Check each line of the data for "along", and copy the ones that have it.
-- GIVEN MATERIAL follows --
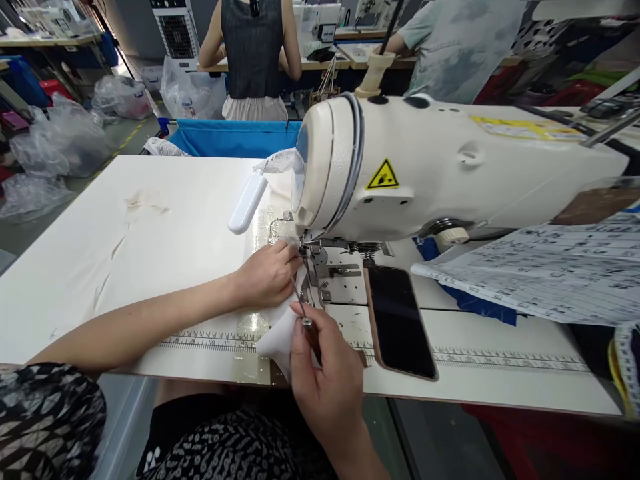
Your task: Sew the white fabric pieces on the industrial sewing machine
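Observation:
My left hand (270, 275) is closed at the needle area of a white sewing machine (420, 167), its fingers pressed on white fabric (279, 339). The fabric runs under the hand and droops over the table's front edge. In my right hand (327, 380) is an awl (311, 331) with a dark wooden handle, gripped between thumb and fingers. Its thin metal shaft points up and left toward the presser foot (305, 250), close to my left fingers. The awl's very tip is hard to make out.
A phone (403, 323) lies right of the needle area, near printed paper sheets (540, 267). A white lamp-like bar (249, 202) hangs left of the machine head. A blue cloth bin (235, 137) stands behind the white table (175, 220). Two people work beyond.

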A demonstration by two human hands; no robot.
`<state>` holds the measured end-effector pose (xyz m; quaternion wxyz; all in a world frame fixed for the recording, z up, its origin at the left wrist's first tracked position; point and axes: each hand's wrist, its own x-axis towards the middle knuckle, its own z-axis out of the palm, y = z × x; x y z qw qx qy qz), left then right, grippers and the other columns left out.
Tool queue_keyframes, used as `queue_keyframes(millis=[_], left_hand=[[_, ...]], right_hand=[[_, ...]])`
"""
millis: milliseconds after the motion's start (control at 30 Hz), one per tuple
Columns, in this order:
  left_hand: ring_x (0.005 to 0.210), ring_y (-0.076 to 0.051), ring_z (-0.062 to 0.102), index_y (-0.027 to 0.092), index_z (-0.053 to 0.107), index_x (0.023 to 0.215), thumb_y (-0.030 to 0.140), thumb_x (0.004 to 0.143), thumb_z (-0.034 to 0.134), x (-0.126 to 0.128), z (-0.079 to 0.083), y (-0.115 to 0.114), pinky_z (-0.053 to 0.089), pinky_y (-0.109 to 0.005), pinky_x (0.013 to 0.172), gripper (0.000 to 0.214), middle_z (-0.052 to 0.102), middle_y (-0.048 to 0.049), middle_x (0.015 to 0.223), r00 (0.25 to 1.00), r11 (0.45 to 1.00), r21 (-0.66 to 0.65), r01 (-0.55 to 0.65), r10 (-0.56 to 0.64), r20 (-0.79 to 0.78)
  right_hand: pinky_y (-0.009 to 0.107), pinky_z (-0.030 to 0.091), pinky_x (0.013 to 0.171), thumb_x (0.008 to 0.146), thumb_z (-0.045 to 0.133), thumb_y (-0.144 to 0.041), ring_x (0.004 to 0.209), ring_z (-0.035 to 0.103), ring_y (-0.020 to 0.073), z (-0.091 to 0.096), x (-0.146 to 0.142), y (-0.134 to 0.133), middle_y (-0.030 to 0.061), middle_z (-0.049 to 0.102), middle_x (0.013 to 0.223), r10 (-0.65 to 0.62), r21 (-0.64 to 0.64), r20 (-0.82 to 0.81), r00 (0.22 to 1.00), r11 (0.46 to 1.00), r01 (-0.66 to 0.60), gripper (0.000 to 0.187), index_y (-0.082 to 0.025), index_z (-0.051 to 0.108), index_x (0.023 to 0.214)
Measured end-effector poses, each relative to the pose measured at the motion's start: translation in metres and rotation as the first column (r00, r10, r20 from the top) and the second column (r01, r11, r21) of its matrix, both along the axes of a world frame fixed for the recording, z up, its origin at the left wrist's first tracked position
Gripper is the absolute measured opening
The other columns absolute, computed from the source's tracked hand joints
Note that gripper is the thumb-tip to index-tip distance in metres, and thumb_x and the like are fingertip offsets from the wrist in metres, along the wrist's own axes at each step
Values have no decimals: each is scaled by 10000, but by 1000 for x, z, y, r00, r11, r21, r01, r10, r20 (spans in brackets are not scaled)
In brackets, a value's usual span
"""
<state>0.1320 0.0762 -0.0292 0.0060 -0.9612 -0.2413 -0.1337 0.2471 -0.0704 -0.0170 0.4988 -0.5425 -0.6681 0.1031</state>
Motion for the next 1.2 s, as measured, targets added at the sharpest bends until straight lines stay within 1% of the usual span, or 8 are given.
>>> queue_keyframes(millis=[100, 200, 267, 367, 467, 567, 733, 1200], left_hand=[[829, -254, 551, 88, 647, 879, 134, 934, 435, 11, 5, -1, 504, -377, 721, 224, 624, -141, 907, 993, 996, 81, -21, 31, -118], [813, -234, 559, 110, 637, 858, 124, 972, 408, 14, 4, 1, 480, -332, 648, 256, 639, -121, 895, 992, 992, 65, -111, 114, -44], [820, -221, 575, 121, 639, 861, 175, 972, 476, 11, -1, 5, 479, -312, 636, 205, 650, -105, 902, 976, 984, -59, -170, 177, 127], [842, -206, 602, 139, 651, 830, 215, 935, 573, 3, -9, 15, 504, -319, 718, 151, 659, -81, 886, 913, 949, -302, -86, 197, 358], [858, -197, 615, 169, 673, 815, 229, 921, 583, -2, -13, 23, 503, -329, 778, 151, 668, -57, 875, 871, 900, -435, 22, 196, 450], [851, -193, 618, 190, 687, 806, 250, 908, 587, -2, -11, 24, 495, -328, 786, 156, 667, -43, 853, 851, 870, -491, 51, 219, 477], [835, -187, 620, 196, 690, 798, 281, 896, 592, 0, -9, 23, 498, -323, 792, 162, 667, -38, 852, 835, 845, -532, 52, 256, 488], [796, -168, 608, 192, 685, 801, 229, 891, 586, 0, -9, 24, 499, -303, 749, 139, 650, -28, 826, 849, 865, -500, 24, 247, 468]], right_hand=[[227, 564, 735, 937, 438, -84, 856, 697, 157, 6, -10, -3, 79, 709, 975, 77, 55, -4, 997, 996, -77, 273, -141, 560, 1174], [238, 565, 736, 934, 419, -74, 844, 693, 162, 3, -10, -10, 80, 701, 933, 98, 47, -5, 995, 994, -98, 280, -126, 561, 1169], [239, 568, 743, 953, 409, -90, 879, 705, 170, -3, -3, -14, 90, 717, 966, 53, -1, 8, 999, 999, -53, 275, -129, 567, 1174], [246, 569, 653, 1002, 399, -172, 852, 737, 194, -15, 16, -14, 99, 747, 1001, -104, -95, 114, 988, 989, 115, 254, -125, 593, 1159], [293, 531, 498, 1024, 385, -261, 679, 746, 232, -23, 30, -4, 107, 771, 896, -240, -115, 277, 930, 953, 281, 320, -67, 605, 1152], [306, 490, 445, 1019, 355, -240, 566, 718, 224, -25, 33, 10, 87, 773, 825, -283, -64, 367, 886, 942, 328, 338, -65, 628, 1115], [270, 476, 472, 1008, 358, -200, 598, 720, 190, -26, 27, 22, 72, 780, 846, -311, 21, 405, 860, 943, 331, 324, -103, 665, 1041], [283, 467, 465, 993, 378, -221, 580, 704, 197, -32, 28, 24, 78, 784, 887, -321, 8, 371, 872, 940, 342, 274, -158, 631, 1076]])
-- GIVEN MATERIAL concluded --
■ ANSWER FOR THE TASK
Measured end-effector poses, each relative to the pose measured at the motion's start: translation in metres and rotation as the first column (r00, r10, r20 from the top) and the second column (r01, r11, r21) of its matrix, both along the axes of a world frame fixed for the recording, z up, its origin at the left wrist's first tracked position
Note that gripper is the thumb-tip to index-tip distance in metres, and thumb_x and the like are fingertip offsets from the wrist in metres, along the wrist's own axes at each step

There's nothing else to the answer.